Molecular Mechanisms in Plant Adaptation
Degradation of plasma membrane proteins, ESCRT, Ubiquitin, Intracellular transport of proteins
Leader: Priv.Doz. Mag. Dr. Barbara Korbei
Due to accelerating climate change and the resulting rapid increase in extreme environmental conditions, the question of how plants can flexibly adapt to their constantly changing environment is a highly topical area of research. Plants, being sessile organisms, have evolved a plethora of mechanisms to be able to respond quickly and accurately to their surroundings. The plasma membrane serves as boundary between the inside and the outside of the cell and is densely packed with proteins that are responsible for sensing and transmitting stimuli. Plants thus have to be able to rapidly and accurately adjust not only the localization but also the amount of their plasma membrane proteins. This is organized by endosomal trafficking, which transports membrane proteins to and from their site of action.
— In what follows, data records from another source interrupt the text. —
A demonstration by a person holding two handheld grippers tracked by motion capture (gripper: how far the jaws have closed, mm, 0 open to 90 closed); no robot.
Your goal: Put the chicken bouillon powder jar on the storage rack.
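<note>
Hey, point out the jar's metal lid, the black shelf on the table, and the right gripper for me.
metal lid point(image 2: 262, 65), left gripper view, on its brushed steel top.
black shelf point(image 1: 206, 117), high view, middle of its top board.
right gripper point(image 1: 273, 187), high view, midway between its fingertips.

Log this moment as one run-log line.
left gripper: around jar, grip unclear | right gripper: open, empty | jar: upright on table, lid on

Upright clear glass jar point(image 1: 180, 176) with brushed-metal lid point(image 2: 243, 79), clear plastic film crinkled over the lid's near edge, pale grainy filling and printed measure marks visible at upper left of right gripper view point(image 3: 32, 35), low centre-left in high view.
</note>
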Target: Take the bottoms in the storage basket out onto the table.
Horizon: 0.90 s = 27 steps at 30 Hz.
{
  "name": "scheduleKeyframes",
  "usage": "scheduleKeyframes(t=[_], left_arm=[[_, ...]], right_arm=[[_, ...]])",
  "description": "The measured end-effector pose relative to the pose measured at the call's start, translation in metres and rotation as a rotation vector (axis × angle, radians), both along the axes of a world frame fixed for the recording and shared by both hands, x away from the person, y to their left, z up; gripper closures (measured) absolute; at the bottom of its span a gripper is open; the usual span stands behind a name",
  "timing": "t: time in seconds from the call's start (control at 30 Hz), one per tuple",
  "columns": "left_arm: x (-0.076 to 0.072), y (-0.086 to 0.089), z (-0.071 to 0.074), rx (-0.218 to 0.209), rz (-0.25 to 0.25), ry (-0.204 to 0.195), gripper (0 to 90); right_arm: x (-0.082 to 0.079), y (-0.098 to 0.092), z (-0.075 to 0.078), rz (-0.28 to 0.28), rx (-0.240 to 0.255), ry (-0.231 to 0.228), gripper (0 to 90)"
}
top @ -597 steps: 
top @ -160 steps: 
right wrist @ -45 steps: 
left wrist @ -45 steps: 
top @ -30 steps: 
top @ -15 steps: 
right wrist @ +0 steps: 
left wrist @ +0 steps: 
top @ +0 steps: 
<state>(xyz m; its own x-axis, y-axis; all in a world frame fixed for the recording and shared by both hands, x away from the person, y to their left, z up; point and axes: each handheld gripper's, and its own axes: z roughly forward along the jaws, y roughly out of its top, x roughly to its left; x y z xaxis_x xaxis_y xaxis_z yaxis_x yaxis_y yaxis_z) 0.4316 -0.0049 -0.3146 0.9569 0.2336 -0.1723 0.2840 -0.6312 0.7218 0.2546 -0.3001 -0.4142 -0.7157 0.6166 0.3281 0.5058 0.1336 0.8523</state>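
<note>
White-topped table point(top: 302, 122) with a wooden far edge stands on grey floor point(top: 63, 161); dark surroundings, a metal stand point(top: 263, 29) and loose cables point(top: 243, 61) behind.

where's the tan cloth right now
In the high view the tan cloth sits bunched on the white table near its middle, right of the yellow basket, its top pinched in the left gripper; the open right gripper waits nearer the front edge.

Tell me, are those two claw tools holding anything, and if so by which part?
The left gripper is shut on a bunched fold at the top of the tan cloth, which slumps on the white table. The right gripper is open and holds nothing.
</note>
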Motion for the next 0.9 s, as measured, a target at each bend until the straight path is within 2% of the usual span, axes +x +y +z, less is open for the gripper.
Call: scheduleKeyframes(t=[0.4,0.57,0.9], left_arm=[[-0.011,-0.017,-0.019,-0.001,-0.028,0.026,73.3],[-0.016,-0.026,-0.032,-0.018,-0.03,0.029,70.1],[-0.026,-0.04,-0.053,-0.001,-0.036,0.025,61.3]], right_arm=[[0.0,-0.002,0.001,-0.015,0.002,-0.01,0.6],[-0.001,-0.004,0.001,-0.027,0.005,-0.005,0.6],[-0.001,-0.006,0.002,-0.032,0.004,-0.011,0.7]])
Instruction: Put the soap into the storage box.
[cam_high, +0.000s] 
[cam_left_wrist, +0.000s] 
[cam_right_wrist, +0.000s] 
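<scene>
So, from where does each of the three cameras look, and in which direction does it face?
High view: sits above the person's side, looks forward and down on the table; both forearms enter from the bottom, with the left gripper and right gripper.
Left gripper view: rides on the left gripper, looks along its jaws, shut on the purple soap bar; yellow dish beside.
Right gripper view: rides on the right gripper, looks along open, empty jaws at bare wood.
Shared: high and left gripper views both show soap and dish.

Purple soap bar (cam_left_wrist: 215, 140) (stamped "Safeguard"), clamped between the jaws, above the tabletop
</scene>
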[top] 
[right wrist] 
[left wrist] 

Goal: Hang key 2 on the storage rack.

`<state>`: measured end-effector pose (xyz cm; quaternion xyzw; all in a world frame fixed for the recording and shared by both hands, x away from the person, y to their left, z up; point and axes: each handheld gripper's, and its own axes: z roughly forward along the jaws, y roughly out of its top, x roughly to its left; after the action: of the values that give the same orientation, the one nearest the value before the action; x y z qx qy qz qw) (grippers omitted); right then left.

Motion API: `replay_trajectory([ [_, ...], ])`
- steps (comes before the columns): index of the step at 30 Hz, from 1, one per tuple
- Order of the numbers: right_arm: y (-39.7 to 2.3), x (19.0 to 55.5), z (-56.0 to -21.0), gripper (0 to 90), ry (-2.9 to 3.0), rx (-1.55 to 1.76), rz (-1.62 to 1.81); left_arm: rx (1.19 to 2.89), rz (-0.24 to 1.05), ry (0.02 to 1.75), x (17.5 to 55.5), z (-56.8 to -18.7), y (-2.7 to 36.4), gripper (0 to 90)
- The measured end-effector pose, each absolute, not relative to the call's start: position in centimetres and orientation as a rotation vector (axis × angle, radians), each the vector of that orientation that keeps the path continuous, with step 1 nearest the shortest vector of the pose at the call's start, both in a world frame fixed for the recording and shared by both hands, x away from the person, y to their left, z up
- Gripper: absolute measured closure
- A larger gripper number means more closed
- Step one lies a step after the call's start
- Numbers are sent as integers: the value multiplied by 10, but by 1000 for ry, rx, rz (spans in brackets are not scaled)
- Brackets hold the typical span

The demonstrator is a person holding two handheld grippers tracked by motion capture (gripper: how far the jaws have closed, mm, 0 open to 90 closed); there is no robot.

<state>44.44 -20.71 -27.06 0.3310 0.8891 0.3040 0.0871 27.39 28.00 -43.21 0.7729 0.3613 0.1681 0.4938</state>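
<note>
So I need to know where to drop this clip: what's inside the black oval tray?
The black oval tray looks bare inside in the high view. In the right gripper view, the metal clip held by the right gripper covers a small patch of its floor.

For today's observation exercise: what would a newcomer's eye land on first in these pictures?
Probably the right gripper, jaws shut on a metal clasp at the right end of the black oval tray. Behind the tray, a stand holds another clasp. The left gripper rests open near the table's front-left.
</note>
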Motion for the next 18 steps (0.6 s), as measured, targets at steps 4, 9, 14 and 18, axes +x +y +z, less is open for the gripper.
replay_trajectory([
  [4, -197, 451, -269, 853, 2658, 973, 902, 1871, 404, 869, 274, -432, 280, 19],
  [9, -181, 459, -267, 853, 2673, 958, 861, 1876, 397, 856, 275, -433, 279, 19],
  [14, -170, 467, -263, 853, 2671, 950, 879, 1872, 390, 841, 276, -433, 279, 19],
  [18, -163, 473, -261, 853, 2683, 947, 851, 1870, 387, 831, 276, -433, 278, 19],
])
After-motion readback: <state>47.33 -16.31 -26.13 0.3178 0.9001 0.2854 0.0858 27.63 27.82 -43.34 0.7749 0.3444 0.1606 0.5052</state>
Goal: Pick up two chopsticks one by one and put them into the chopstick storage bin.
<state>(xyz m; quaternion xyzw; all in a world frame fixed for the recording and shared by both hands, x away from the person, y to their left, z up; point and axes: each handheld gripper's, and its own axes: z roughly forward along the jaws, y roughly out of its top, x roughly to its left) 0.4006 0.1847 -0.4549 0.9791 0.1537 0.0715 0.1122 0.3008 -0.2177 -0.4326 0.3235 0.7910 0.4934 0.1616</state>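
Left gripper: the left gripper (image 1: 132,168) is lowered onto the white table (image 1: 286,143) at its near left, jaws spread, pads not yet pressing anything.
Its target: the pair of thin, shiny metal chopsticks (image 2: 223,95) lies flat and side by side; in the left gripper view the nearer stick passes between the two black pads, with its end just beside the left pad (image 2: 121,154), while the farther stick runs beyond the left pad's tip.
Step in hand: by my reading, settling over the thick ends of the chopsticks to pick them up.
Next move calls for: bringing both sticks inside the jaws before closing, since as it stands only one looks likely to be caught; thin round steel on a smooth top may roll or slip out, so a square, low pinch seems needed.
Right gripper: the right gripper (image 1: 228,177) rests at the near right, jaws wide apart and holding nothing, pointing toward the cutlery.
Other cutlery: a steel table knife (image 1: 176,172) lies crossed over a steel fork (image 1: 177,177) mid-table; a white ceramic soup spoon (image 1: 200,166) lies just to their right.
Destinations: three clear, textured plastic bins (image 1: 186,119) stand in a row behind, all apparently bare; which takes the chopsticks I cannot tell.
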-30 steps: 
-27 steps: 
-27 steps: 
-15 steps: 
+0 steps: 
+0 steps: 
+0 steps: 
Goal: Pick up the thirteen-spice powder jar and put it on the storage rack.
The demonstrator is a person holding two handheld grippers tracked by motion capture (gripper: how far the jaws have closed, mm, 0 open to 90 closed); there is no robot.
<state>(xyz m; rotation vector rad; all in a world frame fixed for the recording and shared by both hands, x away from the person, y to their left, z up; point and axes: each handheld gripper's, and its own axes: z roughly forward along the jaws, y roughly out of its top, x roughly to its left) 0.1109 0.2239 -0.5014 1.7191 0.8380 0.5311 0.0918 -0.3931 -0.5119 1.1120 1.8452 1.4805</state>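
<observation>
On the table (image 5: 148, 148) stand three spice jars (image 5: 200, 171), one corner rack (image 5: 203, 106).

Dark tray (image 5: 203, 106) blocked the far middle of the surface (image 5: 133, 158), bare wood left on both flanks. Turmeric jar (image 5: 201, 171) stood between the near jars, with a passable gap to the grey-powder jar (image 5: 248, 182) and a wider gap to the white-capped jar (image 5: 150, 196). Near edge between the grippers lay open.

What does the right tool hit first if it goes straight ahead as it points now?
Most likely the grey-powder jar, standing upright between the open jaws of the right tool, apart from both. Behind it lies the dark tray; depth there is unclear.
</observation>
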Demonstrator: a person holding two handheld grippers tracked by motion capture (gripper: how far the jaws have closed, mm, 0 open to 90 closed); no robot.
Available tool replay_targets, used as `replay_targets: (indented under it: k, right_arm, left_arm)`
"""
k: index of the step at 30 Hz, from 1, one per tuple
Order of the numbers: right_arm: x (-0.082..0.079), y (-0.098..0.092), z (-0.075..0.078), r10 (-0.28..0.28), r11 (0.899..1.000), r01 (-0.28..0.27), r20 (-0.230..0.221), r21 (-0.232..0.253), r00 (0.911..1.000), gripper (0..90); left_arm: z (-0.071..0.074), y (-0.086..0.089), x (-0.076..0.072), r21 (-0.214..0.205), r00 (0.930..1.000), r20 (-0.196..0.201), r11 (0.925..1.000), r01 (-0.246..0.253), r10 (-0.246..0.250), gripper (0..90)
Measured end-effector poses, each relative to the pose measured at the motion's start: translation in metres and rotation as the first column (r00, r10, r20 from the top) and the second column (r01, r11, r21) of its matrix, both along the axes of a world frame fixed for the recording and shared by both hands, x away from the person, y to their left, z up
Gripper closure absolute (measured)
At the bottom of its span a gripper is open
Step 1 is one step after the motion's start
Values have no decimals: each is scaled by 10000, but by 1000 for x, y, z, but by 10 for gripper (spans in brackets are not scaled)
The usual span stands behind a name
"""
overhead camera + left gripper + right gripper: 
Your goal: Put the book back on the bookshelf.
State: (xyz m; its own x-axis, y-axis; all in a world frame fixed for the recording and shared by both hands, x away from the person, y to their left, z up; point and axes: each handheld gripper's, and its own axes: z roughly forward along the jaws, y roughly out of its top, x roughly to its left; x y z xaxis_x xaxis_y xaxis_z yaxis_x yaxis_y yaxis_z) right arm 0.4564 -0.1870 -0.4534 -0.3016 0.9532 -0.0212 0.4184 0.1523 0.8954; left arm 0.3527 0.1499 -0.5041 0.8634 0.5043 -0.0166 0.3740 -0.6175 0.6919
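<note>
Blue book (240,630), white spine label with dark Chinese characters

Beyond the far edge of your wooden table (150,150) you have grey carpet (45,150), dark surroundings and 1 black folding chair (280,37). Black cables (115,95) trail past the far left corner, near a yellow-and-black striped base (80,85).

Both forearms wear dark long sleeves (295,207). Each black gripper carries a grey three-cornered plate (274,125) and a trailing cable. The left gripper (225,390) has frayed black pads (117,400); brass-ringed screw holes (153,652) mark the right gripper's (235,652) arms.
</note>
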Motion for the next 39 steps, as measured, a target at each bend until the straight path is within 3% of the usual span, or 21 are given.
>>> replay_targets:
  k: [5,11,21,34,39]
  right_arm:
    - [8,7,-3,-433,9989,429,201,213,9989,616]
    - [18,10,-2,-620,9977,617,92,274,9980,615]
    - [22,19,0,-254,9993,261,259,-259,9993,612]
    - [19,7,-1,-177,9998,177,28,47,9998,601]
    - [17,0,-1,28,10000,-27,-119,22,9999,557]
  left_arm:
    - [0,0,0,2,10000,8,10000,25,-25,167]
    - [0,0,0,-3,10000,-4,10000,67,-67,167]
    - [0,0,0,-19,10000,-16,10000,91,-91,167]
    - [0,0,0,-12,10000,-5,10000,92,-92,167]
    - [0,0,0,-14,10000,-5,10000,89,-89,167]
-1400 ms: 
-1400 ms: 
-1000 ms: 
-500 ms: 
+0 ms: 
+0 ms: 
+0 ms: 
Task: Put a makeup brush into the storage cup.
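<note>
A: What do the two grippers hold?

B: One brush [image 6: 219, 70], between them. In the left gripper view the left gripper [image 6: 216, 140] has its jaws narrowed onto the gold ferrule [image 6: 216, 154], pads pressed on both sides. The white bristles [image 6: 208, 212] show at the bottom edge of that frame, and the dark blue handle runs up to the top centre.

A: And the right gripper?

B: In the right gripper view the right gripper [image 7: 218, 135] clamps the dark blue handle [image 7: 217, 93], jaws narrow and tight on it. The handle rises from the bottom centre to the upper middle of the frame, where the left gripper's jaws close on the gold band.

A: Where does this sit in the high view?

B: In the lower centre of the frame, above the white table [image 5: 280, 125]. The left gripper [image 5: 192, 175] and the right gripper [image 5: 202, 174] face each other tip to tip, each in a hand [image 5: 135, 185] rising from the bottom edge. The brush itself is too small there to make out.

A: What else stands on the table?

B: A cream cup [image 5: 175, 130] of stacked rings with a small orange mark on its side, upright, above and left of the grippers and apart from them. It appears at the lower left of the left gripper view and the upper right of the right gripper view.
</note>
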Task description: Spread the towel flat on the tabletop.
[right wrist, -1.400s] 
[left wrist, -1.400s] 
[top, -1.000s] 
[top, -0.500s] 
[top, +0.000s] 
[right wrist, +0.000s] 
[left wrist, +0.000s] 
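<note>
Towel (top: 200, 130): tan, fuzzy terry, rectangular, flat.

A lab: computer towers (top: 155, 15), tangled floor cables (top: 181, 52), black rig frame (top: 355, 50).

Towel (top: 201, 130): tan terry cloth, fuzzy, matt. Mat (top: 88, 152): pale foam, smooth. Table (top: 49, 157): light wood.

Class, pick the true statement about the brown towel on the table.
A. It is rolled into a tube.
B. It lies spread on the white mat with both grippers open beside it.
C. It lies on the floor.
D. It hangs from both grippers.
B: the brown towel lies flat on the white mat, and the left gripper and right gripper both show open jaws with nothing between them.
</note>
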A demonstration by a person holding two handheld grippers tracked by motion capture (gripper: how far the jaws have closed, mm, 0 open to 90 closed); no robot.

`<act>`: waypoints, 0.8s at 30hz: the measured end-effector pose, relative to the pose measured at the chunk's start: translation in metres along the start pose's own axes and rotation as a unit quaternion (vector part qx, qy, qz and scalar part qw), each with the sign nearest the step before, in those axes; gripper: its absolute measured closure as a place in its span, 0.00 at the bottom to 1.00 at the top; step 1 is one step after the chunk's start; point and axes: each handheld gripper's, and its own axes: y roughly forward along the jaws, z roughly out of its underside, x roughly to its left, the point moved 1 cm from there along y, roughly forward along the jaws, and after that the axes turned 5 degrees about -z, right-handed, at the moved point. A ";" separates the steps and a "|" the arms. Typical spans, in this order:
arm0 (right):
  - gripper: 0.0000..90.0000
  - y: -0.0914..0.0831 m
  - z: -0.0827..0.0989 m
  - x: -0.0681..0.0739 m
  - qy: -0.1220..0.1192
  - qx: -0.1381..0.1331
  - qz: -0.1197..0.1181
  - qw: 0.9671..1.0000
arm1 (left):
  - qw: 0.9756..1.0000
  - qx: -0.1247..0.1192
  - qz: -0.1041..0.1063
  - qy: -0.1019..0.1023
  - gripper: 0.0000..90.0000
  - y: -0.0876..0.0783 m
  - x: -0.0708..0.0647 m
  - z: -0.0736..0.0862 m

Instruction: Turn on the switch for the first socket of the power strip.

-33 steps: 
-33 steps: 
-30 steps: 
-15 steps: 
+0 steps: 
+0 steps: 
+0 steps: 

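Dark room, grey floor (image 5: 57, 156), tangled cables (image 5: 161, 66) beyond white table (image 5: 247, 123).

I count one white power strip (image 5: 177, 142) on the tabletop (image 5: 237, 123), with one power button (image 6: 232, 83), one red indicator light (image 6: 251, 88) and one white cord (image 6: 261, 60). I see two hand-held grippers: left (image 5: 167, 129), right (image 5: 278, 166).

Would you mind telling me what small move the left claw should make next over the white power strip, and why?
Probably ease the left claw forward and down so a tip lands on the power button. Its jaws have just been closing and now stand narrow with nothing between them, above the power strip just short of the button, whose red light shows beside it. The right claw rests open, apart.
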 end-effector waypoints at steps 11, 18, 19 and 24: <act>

Here, the post-translational modification of plasma membrane proteins with the small protein ubiquitin is key in signaling their removal from the plasma membrane by endocytosis and further degradation in the vacuole. To understand the significance and the variety of roles played by this reversible modification, the function of ubiquitin receptors, which translate the ubiquitin signature into a cellular response, needs to be elucidated.
In this lab we try to unravel the function of the TOM1-like (TOL) protein family in the recognition and in initiating sorting to the vacuole of ubiquitinated plasma membrane proteins destined for degradation. The TOL proteins function in plants as multivalent ubiquitin receptors, governing ubiquitinated cargo delivery to the vacuole via the conserved Endosomal Sorting Complex Required for Transport (ESCRT) pathway.
For this purpose, we conduct in-depth functional characterization of the TOL protein family in the endosomal system of the model plant Arabidopsis thaliana and asses their binding to conserved elements of the endosomal pathways. This helped to intensify functional links between TOL proteins and the plant sorting machinery. The work from our lab will contribute to clarifying how the TOL proteins fulfill their function in acting as principal gatekeepers in the degradation of ubiquitinated plasma membrane proteins with a special focus on their ubiquitin binding activity and their regulation by ubiquitination.
Furthermore, responses to stresses, like drought stress, are regulated and coordinated by phytohormones, whose transport and perception are commonly centered around plasma membrane-localized proteins. We are currently working on assessing the role of specific TOL proteins in the abscisic acid (ABA) signaling pathway, where we found a higher order tol mutant plant line, which is less sensitive to drought stress and hypersensitive to the plant hormone ABA. This indicates that the TOLs, albeit apparent redundancies, play a role in very specific pathways where they may be relevant for fine-tuning of plant hormone signaling by means of tightly controlled protein turnover. Understanding the function of TOLs could give key insights into mechanisms by which plants define the trade-off between stress tolerance and plant development when faced with challenging environments. Findings obtained in the model plant Arabidopsis thaliana provide a solid foundation for translational research aimed at breeding more tolerant crops.